_The problem:_
Repeat each entry exactly.

*** Stored data

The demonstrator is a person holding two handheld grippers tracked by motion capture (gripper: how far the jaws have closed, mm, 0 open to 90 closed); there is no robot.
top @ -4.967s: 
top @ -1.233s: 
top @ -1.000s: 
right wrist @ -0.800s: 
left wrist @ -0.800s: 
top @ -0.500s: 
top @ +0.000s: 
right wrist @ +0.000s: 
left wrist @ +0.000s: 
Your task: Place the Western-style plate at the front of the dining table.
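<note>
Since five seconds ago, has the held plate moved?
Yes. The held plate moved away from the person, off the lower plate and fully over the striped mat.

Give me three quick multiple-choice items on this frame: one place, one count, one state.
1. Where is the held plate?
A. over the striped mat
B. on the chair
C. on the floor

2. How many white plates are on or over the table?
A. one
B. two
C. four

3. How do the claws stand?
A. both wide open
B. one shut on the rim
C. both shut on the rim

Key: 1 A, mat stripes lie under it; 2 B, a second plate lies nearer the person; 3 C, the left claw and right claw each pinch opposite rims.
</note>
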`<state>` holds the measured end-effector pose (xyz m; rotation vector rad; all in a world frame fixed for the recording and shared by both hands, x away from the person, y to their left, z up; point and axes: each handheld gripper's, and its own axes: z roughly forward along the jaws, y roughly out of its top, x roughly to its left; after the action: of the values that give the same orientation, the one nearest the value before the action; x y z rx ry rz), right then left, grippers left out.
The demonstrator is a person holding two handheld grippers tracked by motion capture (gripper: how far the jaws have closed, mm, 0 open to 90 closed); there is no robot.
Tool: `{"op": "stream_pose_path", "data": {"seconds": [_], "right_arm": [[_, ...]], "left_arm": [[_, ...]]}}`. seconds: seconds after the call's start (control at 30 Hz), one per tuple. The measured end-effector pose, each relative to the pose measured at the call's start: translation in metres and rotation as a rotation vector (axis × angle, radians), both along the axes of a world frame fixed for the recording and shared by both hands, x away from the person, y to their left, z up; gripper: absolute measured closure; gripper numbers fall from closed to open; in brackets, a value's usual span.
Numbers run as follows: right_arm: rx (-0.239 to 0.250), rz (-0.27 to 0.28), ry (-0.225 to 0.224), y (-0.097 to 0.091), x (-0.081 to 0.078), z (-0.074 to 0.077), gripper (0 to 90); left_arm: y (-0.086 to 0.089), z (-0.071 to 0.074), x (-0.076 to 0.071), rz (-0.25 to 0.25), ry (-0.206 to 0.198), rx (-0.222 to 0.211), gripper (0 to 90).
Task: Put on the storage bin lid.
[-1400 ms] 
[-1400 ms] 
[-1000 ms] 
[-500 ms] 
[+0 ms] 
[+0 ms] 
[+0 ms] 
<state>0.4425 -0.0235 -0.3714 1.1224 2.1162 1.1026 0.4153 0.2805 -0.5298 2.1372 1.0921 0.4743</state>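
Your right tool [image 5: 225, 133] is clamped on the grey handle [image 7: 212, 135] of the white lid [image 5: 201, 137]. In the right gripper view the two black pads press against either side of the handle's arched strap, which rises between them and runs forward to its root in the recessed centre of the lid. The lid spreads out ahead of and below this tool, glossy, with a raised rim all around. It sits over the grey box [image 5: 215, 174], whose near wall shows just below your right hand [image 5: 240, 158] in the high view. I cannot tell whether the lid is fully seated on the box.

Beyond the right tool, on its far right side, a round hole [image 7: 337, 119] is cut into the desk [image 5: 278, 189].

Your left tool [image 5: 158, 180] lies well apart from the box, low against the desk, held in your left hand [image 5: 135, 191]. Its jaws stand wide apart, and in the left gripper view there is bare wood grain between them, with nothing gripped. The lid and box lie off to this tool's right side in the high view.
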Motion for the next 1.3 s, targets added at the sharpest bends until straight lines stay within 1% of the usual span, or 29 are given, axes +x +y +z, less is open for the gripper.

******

_Finished exercise:_
The demonstrator is a person holding two handheld grippers tracked by motion capture (gripper: how far the jaws have closed, mm, 0 open to 90 closed); there is no robot.
top @ -4.967s: 
top @ -1.233s: 
top @ -1.000s: 
right wrist @ -0.800s: 
left wrist @ -0.800s: 
top @ -0.500s: 
top @ +0.000s: 
right wrist @ +0.000s: 
left wrist @ +0.000s: 
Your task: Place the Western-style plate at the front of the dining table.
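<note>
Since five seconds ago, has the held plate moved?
Yes. The held plate moved away from the person, off the lower plate and fully over the striped mat.

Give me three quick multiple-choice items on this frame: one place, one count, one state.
1. Where is the held plate?
A. over the striped mat
B. on the chair
C. on the floor

2. How many white plates are on or over the table?
A. one
B. two
C. four

3. How do the claws stand?
A. both wide open
B. one shut on the rim
C. both shut on the rim

Key: 1 A, mat stripes lie under it; 2 B, a second plate lies nearer the person; 3 C, the left claw and right claw each pinch opposite rims.
</note>
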`<state>` holds the measured end-effector pose (xyz m; rotation vector rad; all in a world frame fixed for the recording and shared by both hands, x away from the person, y to their left, z up; point and axes: each handheld gripper's, and its own axes: z roughly forward along the jaws, y roughly out of its top, x roughly to its left; after the action: of the values that give the same orientation, the one nearest the value before the action; x y z rx ry rz), right then left, grippers left out.
The demonstrator is a person holding two handheld grippers tracked by motion capture (gripper: how far the jaws have closed, mm, 0 open to 90 closed); there is no robot.
Tool: `{"op": "stream_pose_path", "data": {"seconds": [_], "right_arm": [[_, ...]], "left_arm": [[_, ...]]}}`. seconds: seconds after the call's start (control at 30 Hz), one per tuple. The measured end-effector pose, each relative to the pose measured at the call's start: translation in metres and rotation as a rotation vector (axis × angle, radians), both along the axes of a world frame fixed for the recording and shared by both hands, x away from the person, y to their left, z up; gripper: absolute measured closure; gripper numbers fall from closed to open; in brackets, a value's usual span.
Numbers run as follows: right_arm: rx (-0.239 to 0.250), rz (-0.27 to 0.28), ry (-0.225 to 0.224), y (-0.097 to 0.091), x (-0.081 to 0.078), z (-0.074 to 0.077), gripper (0 to 90); left_arm: y (-0.086 to 0.089), z (-0.071 to 0.074), x (-0.076 to 0.071), rz (-0.25 to 0.25), ry (-0.206 to 0.198), rx (-0.222 to 0.211), gripper (0 to 90).
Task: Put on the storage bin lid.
[-1400 ms] 
[-1400 ms] 
[-1000 ms] 
[-500 ms] 
[+0 ms] 
[+0 ms] 
[+0 ms] 
<state>0.4425 -0.0235 -0.3714 1.1224 2.1162 1.1026 0.4153 0.2805 -0.5298 2.1372 1.0921 0.4743</state>
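Your right tool [image 5: 225, 133] is clamped on the grey handle [image 7: 212, 135] of the white lid [image 5: 201, 137]. In the right gripper view the two black pads press against either side of the handle's arched strap, which rises between them and runs forward to its root in the recessed centre of the lid. The lid spreads out ahead of and below this tool, glossy, with a raised rim all around. It sits over the grey box [image 5: 215, 174], whose near wall shows just below your right hand [image 5: 240, 158] in the high view. I cannot tell whether the lid is fully seated on the box.

Beyond the right tool, on its far right side, a round hole [image 7: 337, 119] is cut into the desk [image 5: 278, 189].

Your left tool [image 5: 158, 180] lies well apart from the box, low against the desk, held in your left hand [image 5: 135, 191]. Its jaws stand wide apart, and in the left gripper view there is bare wood grain between them, with nothing gripped. The lid and box lie off to this tool's right side in the high view.
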Motion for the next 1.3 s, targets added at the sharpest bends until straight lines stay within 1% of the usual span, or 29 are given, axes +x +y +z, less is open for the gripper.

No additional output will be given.